» **ABOUT THIS EXERCISE**: Every line in the data below from the one containing "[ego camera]" down to the one containing "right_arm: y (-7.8", both included, must be retyped exactly; no other line is to appear.

Extracted data entries:
▼
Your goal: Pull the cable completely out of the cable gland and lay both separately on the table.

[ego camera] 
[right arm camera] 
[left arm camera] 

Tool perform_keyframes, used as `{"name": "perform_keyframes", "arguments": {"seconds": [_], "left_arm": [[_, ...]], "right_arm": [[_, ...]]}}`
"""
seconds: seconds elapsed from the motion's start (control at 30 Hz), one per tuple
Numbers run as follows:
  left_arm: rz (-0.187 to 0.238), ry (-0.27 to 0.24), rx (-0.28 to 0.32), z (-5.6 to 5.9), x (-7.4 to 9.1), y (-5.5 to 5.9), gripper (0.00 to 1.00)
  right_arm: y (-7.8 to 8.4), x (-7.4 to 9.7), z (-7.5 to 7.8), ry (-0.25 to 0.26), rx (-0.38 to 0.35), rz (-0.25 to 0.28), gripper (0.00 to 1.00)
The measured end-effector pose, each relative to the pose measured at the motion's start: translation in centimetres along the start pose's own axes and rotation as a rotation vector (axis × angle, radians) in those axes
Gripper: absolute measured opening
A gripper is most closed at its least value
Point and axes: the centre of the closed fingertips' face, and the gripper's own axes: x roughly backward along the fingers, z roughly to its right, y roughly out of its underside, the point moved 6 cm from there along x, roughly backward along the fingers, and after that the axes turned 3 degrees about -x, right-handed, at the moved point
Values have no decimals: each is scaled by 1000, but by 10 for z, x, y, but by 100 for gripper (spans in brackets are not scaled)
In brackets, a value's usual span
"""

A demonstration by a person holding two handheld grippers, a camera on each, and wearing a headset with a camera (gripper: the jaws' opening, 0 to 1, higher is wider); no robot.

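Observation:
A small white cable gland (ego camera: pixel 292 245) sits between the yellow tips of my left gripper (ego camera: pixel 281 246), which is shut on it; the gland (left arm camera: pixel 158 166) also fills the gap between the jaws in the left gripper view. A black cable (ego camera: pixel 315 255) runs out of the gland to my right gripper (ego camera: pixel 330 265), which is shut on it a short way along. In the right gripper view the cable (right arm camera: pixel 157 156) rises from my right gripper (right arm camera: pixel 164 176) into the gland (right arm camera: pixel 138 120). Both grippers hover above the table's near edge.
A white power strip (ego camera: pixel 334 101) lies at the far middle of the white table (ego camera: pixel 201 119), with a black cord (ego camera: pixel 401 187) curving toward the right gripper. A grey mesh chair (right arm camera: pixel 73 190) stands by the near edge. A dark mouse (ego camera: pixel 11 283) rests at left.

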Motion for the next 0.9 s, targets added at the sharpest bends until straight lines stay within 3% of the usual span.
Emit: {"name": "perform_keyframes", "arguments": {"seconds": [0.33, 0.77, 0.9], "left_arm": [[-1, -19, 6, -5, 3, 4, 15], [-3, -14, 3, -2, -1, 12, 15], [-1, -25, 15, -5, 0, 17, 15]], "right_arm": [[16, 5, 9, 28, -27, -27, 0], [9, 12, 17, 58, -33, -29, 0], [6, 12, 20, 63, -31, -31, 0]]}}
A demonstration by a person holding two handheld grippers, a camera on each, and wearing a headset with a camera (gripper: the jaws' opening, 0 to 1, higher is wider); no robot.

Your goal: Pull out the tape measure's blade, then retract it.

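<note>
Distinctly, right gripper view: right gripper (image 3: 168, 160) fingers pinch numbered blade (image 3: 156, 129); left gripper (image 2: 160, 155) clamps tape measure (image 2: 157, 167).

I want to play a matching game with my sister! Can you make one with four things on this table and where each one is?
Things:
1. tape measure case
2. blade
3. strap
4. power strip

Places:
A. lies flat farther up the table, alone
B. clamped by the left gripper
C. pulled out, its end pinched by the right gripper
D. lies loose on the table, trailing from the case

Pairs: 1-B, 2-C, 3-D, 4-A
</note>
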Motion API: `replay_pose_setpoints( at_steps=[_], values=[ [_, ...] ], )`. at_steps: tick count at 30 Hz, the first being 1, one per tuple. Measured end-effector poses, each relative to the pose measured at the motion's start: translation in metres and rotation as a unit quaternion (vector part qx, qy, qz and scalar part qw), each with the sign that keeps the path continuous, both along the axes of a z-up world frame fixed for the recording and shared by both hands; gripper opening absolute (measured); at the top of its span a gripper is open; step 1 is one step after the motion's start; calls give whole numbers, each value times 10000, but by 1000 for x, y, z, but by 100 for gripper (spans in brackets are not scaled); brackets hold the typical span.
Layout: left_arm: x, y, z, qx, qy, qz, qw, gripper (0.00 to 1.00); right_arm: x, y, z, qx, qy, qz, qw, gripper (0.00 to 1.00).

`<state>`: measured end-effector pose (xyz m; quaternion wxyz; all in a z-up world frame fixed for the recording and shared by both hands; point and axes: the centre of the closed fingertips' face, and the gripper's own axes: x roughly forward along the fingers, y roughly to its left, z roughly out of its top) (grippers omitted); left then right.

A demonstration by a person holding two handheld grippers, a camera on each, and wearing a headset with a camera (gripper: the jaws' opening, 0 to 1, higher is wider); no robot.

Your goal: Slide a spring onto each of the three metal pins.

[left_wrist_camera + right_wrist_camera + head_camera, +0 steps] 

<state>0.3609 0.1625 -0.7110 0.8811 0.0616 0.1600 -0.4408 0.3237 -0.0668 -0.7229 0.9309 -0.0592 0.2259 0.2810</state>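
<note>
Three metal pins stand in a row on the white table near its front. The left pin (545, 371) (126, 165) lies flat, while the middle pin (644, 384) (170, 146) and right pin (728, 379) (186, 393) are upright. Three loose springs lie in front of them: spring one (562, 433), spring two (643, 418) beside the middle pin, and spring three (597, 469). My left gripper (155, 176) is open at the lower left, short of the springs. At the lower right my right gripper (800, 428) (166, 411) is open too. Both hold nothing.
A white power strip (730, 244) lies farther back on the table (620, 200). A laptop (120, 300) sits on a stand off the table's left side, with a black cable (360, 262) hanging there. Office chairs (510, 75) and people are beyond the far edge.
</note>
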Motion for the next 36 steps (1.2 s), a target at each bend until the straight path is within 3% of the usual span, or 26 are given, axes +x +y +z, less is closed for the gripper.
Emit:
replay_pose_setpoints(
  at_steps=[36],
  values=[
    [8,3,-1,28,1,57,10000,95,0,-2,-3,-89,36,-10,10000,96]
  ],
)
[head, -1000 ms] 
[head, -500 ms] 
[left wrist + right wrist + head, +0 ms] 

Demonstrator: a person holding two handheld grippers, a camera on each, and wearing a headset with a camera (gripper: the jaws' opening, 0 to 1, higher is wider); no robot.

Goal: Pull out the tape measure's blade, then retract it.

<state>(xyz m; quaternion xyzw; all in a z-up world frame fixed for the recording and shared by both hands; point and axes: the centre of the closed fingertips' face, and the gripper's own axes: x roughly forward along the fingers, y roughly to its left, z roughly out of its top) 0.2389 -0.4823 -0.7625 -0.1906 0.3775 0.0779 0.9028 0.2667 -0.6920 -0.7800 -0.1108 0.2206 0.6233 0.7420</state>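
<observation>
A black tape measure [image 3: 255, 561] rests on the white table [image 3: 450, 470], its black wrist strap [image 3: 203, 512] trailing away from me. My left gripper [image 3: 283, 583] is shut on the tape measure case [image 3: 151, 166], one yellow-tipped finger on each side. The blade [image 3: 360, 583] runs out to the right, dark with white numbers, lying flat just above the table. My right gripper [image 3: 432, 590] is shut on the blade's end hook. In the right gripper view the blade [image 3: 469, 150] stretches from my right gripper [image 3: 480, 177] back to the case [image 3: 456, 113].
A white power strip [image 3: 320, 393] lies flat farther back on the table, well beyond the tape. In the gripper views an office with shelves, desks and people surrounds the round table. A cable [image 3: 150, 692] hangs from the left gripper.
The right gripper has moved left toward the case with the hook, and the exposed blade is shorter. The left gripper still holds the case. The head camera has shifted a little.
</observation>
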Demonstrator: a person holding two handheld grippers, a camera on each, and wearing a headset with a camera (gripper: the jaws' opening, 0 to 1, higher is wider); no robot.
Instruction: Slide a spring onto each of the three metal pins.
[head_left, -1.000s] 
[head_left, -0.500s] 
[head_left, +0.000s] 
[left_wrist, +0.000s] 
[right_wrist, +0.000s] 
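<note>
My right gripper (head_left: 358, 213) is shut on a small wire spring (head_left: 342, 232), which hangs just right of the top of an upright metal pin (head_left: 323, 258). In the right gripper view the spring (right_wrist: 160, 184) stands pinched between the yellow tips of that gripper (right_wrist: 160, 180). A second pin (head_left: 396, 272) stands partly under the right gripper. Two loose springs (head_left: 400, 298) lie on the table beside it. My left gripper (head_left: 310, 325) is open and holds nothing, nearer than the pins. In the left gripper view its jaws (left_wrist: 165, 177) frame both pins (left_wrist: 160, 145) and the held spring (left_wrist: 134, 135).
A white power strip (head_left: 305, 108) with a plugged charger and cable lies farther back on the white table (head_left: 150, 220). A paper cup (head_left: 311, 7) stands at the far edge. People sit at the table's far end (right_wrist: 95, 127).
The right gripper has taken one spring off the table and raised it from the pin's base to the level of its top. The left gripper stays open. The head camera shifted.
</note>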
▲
» **ANSWER BOX**:
[ego camera] 
[right arm camera] 
[left arm camera] 

Tool perform_keyframes, used as `{"name": "perform_keyframes", "arguments": {"seconds": [_], "left_arm": [[_, ...]], "right_arm": [[_, ...]]}}`
"""
seconds: seconds elapsed from the motion's start (control at 30 Hz), one per tuple
Numbers run as follows:
  left_arm: rz (-0.187 to 0.238), ry (-0.27 to 0.24), rx (-0.28 to 0.32), z (-5.6 to 5.9), x (-7.4 to 9.1), y (-5.5 to 5.9), gripper (0.00 to 1.00)
  right_arm: y (-7.8 to 8.4), x (-7.4 to 9.7), z (-7.5 to 7.8), ry (-0.25 to 0.26), rx (-0.38 to 0.35), rz (-0.25 to 0.28), gripper (0.00 to 1.00)

With this, the exercise has been completed.